- **REQUIRED WORK**
In the entries below, count every line containing "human". Return the number and nothing else.

----------

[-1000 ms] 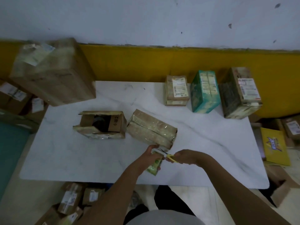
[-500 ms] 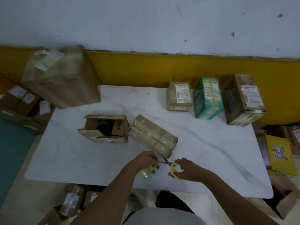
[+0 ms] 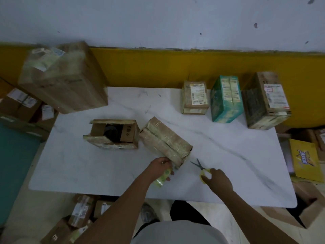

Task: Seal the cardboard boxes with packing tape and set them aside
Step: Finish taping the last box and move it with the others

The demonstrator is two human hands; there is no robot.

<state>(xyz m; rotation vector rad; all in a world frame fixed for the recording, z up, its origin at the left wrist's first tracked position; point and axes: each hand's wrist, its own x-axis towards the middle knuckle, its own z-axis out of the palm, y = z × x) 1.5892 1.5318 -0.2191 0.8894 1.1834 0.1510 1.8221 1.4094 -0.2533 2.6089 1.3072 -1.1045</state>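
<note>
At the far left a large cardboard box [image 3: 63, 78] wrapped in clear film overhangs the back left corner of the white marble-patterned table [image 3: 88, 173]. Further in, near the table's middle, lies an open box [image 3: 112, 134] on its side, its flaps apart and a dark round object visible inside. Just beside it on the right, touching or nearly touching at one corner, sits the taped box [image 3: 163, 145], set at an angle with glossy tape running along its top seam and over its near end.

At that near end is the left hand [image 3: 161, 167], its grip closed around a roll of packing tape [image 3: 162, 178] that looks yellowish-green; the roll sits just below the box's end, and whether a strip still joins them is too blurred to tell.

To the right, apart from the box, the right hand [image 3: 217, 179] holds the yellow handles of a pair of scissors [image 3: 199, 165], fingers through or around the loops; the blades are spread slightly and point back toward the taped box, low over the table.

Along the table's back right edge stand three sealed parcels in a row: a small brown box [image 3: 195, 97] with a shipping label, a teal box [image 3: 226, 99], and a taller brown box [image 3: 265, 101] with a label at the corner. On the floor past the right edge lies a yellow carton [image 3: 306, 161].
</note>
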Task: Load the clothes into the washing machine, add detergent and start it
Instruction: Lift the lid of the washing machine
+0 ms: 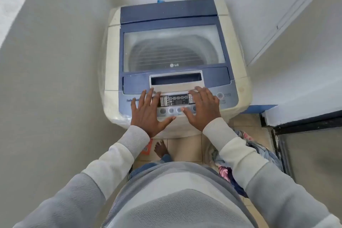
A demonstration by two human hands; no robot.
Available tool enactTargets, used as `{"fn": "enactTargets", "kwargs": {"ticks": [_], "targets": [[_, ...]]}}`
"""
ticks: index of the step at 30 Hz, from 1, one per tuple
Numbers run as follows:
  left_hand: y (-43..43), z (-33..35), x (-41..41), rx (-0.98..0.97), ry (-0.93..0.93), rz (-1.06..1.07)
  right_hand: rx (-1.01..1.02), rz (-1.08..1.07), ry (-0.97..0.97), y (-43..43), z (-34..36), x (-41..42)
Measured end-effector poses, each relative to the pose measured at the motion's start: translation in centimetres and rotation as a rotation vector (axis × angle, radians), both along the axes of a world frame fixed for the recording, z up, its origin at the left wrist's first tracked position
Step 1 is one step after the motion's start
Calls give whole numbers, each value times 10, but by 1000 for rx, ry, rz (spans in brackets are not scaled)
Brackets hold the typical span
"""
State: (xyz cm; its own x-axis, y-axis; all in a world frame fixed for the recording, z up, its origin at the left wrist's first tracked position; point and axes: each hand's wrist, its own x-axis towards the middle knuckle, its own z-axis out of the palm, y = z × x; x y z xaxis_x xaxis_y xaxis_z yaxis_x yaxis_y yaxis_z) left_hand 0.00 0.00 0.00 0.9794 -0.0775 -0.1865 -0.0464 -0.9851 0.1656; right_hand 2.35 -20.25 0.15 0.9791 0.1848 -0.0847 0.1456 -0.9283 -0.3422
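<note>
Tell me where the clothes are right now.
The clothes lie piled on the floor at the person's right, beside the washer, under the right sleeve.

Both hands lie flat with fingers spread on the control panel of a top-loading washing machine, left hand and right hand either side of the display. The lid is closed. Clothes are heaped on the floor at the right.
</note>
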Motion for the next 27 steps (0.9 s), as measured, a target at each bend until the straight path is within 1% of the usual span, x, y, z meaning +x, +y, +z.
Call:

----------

- **RESULT**
2